» YOUR GOAL: Be exact. Print each record as it stands.

» DATA TO USE:
···

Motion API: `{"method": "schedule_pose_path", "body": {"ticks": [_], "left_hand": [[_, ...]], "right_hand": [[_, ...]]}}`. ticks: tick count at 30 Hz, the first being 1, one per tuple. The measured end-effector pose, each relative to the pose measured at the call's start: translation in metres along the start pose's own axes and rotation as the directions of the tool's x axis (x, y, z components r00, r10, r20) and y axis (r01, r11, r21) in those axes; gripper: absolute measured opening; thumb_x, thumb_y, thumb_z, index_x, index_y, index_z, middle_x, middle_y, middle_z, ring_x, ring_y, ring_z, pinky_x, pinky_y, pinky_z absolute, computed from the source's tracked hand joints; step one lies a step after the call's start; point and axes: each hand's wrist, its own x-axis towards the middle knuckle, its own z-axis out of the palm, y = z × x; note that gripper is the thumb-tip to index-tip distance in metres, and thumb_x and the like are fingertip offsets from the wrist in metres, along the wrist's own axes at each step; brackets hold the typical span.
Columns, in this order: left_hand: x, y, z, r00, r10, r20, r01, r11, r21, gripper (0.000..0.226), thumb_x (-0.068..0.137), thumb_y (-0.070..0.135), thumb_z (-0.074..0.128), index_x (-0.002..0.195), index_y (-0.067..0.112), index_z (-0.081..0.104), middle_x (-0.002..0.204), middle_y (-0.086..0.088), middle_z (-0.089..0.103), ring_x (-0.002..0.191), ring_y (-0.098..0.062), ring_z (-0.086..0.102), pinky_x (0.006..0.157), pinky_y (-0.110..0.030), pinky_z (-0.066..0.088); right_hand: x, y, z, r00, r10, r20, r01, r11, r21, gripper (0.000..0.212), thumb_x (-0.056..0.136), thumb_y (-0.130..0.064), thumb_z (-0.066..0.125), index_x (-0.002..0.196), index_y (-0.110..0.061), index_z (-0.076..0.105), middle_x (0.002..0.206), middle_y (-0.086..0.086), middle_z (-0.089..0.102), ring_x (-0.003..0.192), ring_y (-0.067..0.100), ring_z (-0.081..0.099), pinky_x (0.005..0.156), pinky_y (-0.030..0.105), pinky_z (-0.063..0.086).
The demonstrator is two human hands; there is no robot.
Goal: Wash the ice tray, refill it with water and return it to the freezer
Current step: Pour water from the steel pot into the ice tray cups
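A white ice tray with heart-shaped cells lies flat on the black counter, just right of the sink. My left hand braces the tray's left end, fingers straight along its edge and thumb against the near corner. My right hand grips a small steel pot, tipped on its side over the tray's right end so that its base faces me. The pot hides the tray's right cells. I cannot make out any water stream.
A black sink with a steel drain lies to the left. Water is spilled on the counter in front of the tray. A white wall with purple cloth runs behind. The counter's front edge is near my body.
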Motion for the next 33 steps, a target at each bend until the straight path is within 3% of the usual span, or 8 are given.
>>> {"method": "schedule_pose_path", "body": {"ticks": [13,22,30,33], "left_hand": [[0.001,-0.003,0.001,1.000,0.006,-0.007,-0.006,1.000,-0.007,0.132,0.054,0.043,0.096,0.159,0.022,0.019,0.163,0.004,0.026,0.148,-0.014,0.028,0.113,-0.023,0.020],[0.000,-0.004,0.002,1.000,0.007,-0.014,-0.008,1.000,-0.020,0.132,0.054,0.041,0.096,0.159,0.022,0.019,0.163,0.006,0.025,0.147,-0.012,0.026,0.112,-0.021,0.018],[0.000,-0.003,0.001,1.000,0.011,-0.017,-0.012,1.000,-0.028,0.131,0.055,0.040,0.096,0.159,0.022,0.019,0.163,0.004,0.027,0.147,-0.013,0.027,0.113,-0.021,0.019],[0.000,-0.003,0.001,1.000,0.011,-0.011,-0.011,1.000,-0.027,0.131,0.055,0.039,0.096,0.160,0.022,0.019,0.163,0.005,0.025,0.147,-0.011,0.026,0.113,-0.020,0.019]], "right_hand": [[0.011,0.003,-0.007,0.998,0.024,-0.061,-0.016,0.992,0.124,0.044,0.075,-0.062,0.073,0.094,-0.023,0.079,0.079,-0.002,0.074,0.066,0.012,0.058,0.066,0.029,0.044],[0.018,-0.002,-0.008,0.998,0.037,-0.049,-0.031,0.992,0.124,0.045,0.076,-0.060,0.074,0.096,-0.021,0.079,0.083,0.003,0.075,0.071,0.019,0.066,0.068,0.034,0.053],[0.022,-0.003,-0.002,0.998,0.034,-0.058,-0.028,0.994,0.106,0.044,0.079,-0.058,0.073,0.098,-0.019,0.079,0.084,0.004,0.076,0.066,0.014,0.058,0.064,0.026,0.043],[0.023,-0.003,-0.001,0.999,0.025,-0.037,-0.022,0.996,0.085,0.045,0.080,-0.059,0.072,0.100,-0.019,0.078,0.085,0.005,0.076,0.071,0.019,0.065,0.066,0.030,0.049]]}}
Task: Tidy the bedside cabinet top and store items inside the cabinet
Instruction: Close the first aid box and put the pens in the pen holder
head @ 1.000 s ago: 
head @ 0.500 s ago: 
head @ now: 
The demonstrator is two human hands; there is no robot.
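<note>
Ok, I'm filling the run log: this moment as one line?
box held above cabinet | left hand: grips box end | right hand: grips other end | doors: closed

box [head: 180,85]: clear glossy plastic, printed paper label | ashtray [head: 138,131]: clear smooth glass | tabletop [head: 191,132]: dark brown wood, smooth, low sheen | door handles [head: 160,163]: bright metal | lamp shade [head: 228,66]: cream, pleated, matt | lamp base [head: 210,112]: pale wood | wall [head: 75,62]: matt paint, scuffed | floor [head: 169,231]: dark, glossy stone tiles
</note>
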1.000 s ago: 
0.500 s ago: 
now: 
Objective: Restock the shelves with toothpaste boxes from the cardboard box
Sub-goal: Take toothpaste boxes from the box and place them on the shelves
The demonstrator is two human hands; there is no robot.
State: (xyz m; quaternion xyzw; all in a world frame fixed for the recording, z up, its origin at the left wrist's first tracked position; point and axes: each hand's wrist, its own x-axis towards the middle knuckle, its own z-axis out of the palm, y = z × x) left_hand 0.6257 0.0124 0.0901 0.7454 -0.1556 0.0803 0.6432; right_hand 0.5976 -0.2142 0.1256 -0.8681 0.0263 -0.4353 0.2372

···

» WRITTEN SOLUTION:
Motion API: `{"method": "schedule_pose_path", "body": {"ticks": [_], "left_hand": [[_, ...]], "right_hand": [[_, ...]]}}`. ticks: tick count at 30 Hz, the first being 1, one per tuple. The measured end-effector pose, each relative to the pose measured at the call's start: translation in metres along the start pose's own axes and rotation as the directions of the tool's x axis (x, y, z components r00, r10, r20) and y axis (r01, r11, r21) in those axes; gripper: absolute measured opening; thumb_x, thumb_y, thumb_z, index_x, index_y, index_z, middle_x, middle_y, middle_z, ring_x, ring_y, ring_z, pinky_x, pinky_y, pinky_z absolute, computed from the source's tracked hand joints; step one lies a step after the call's start; point and axes: each hand's wrist, its own x-axis towards the middle knuckle, its own z-axis out of the palm, y = z × x; note that gripper is the thumb-tip to index-tip distance in metres, and thumb_x and the like are fingertip offsets from the wrist in metres, along the wrist's own axes at each step; brackets hold the typical span.
Columns, in this order: left_hand: x, y, z, r00, r10, r20, r01, r11, r21, gripper (0.000..0.226), thumb_x (-0.068..0.137), thumb_y (-0.070..0.135), thumb_z (-0.074..0.128), index_x (-0.002..0.195), index_y (-0.067..0.112), index_z (-0.081..0.104), middle_x (-0.002..0.204), middle_y (-0.086..0.088), middle_z (-0.089..0.103), ring_x (-0.002..0.191), ring_y (-0.098..0.062), ring_z (-0.086..0.102), pinky_x (0.006..0.157), pinky_y (-0.110..0.030), pinky_z (-0.066..0.088); right_hand: x, y, z, r00, r10, r20, r01, r11, r21, gripper (0.000..0.212), thumb_x (-0.056..0.136), thumb_y (-0.130..0.064), thumb_z (-0.066..0.125), index_x (-0.002..0.196), index_y (-0.110..0.061), index_z (-0.076..0.105), middle_x (0.002..0.206), middle_y (-0.086..0.086), middle_z (-0.089..0.102), ring_x (-0.003..0.192), ring_y (-0.067..0.100), ring_z (-0.081..0.099), pinky_x (0.005..0.156), pinky_y (-0.030..0.105), pinky_z (-0.063..0.086).
The demonstrator is two human hands; there is no robot.
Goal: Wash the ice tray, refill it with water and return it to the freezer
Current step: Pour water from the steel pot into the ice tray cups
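A white ice tray with heart-shaped cells lies flat on the black counter, just right of the sink. My left hand braces the tray's left end, fingers straight along its edge and thumb against the near corner. My right hand grips a small steel pot, tipped on its side over the tray's right end so that its base faces me. The pot hides the tray's right cells. I cannot make out any water stream.
A black sink with a steel drain lies to the left. Water is spilled on the counter in front of the tray. A white wall with purple cloth runs behind. The counter's front edge is near my body.
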Motion for the next 33 steps, a target at each bend until the straight path is within 3% of the usual span, or 8 are given.
>>> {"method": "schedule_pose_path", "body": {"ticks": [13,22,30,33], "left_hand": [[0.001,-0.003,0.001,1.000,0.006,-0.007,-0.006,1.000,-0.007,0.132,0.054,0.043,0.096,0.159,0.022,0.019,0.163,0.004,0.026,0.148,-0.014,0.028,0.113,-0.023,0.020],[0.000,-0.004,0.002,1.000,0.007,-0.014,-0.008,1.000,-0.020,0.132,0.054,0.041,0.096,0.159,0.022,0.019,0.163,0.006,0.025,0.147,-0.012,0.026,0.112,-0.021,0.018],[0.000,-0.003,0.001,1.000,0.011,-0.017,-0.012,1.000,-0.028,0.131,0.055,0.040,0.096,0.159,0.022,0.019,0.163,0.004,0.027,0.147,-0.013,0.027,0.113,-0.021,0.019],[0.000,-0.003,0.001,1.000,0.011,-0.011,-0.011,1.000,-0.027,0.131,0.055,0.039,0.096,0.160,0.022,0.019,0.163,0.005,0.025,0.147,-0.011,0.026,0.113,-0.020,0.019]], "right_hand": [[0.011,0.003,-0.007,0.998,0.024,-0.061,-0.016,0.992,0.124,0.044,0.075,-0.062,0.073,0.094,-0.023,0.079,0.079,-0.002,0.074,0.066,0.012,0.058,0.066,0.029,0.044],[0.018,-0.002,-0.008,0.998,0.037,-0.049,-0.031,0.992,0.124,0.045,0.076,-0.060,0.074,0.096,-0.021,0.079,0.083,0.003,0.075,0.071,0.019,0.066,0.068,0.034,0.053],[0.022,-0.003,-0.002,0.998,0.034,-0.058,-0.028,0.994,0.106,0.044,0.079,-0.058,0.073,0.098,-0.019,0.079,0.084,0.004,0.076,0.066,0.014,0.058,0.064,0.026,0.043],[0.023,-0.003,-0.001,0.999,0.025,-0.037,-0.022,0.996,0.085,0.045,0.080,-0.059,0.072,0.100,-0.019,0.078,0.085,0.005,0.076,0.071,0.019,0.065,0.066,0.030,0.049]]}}
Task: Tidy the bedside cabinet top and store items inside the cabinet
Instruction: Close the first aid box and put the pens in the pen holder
head @ 1.000 s ago: 
head @ 0.500 s ago: 
head @ now: 
The demonstrator is two human hands; there is no robot.
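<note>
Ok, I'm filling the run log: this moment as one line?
box held above cabinet | left hand: grips box end | right hand: grips other end | doors: closed

box [head: 180,85]: clear glossy plastic, printed paper label | ashtray [head: 138,131]: clear smooth glass | tabletop [head: 191,132]: dark brown wood, smooth, low sheen | door handles [head: 160,163]: bright metal | lamp shade [head: 228,66]: cream, pleated, matt | lamp base [head: 210,112]: pale wood | wall [head: 75,62]: matt paint, scuffed | floor [head: 169,231]: dark, glossy stone tiles
</note>
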1.000 s ago: 
0.500 s ago: 
now: 
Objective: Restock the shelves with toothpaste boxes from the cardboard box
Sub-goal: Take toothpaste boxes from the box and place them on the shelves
The demonstrator is two human hands; there is no robot.
State: (xyz m; quaternion xyzw; all in a world frame fixed for the recording, z up, its origin at the left wrist's first tracked position; point and axes: each hand's wrist, its own x-axis towards the middle knuckle, its own z-axis out of the palm, y = z × x) left_hand 0.6257 0.0124 0.0901 0.7454 -0.1556 0.0803 0.6432; right_hand 0.5976 -0.2142 0.1256 -0.8681 0.0263 -0.4353 0.2372

This output requires no further additions.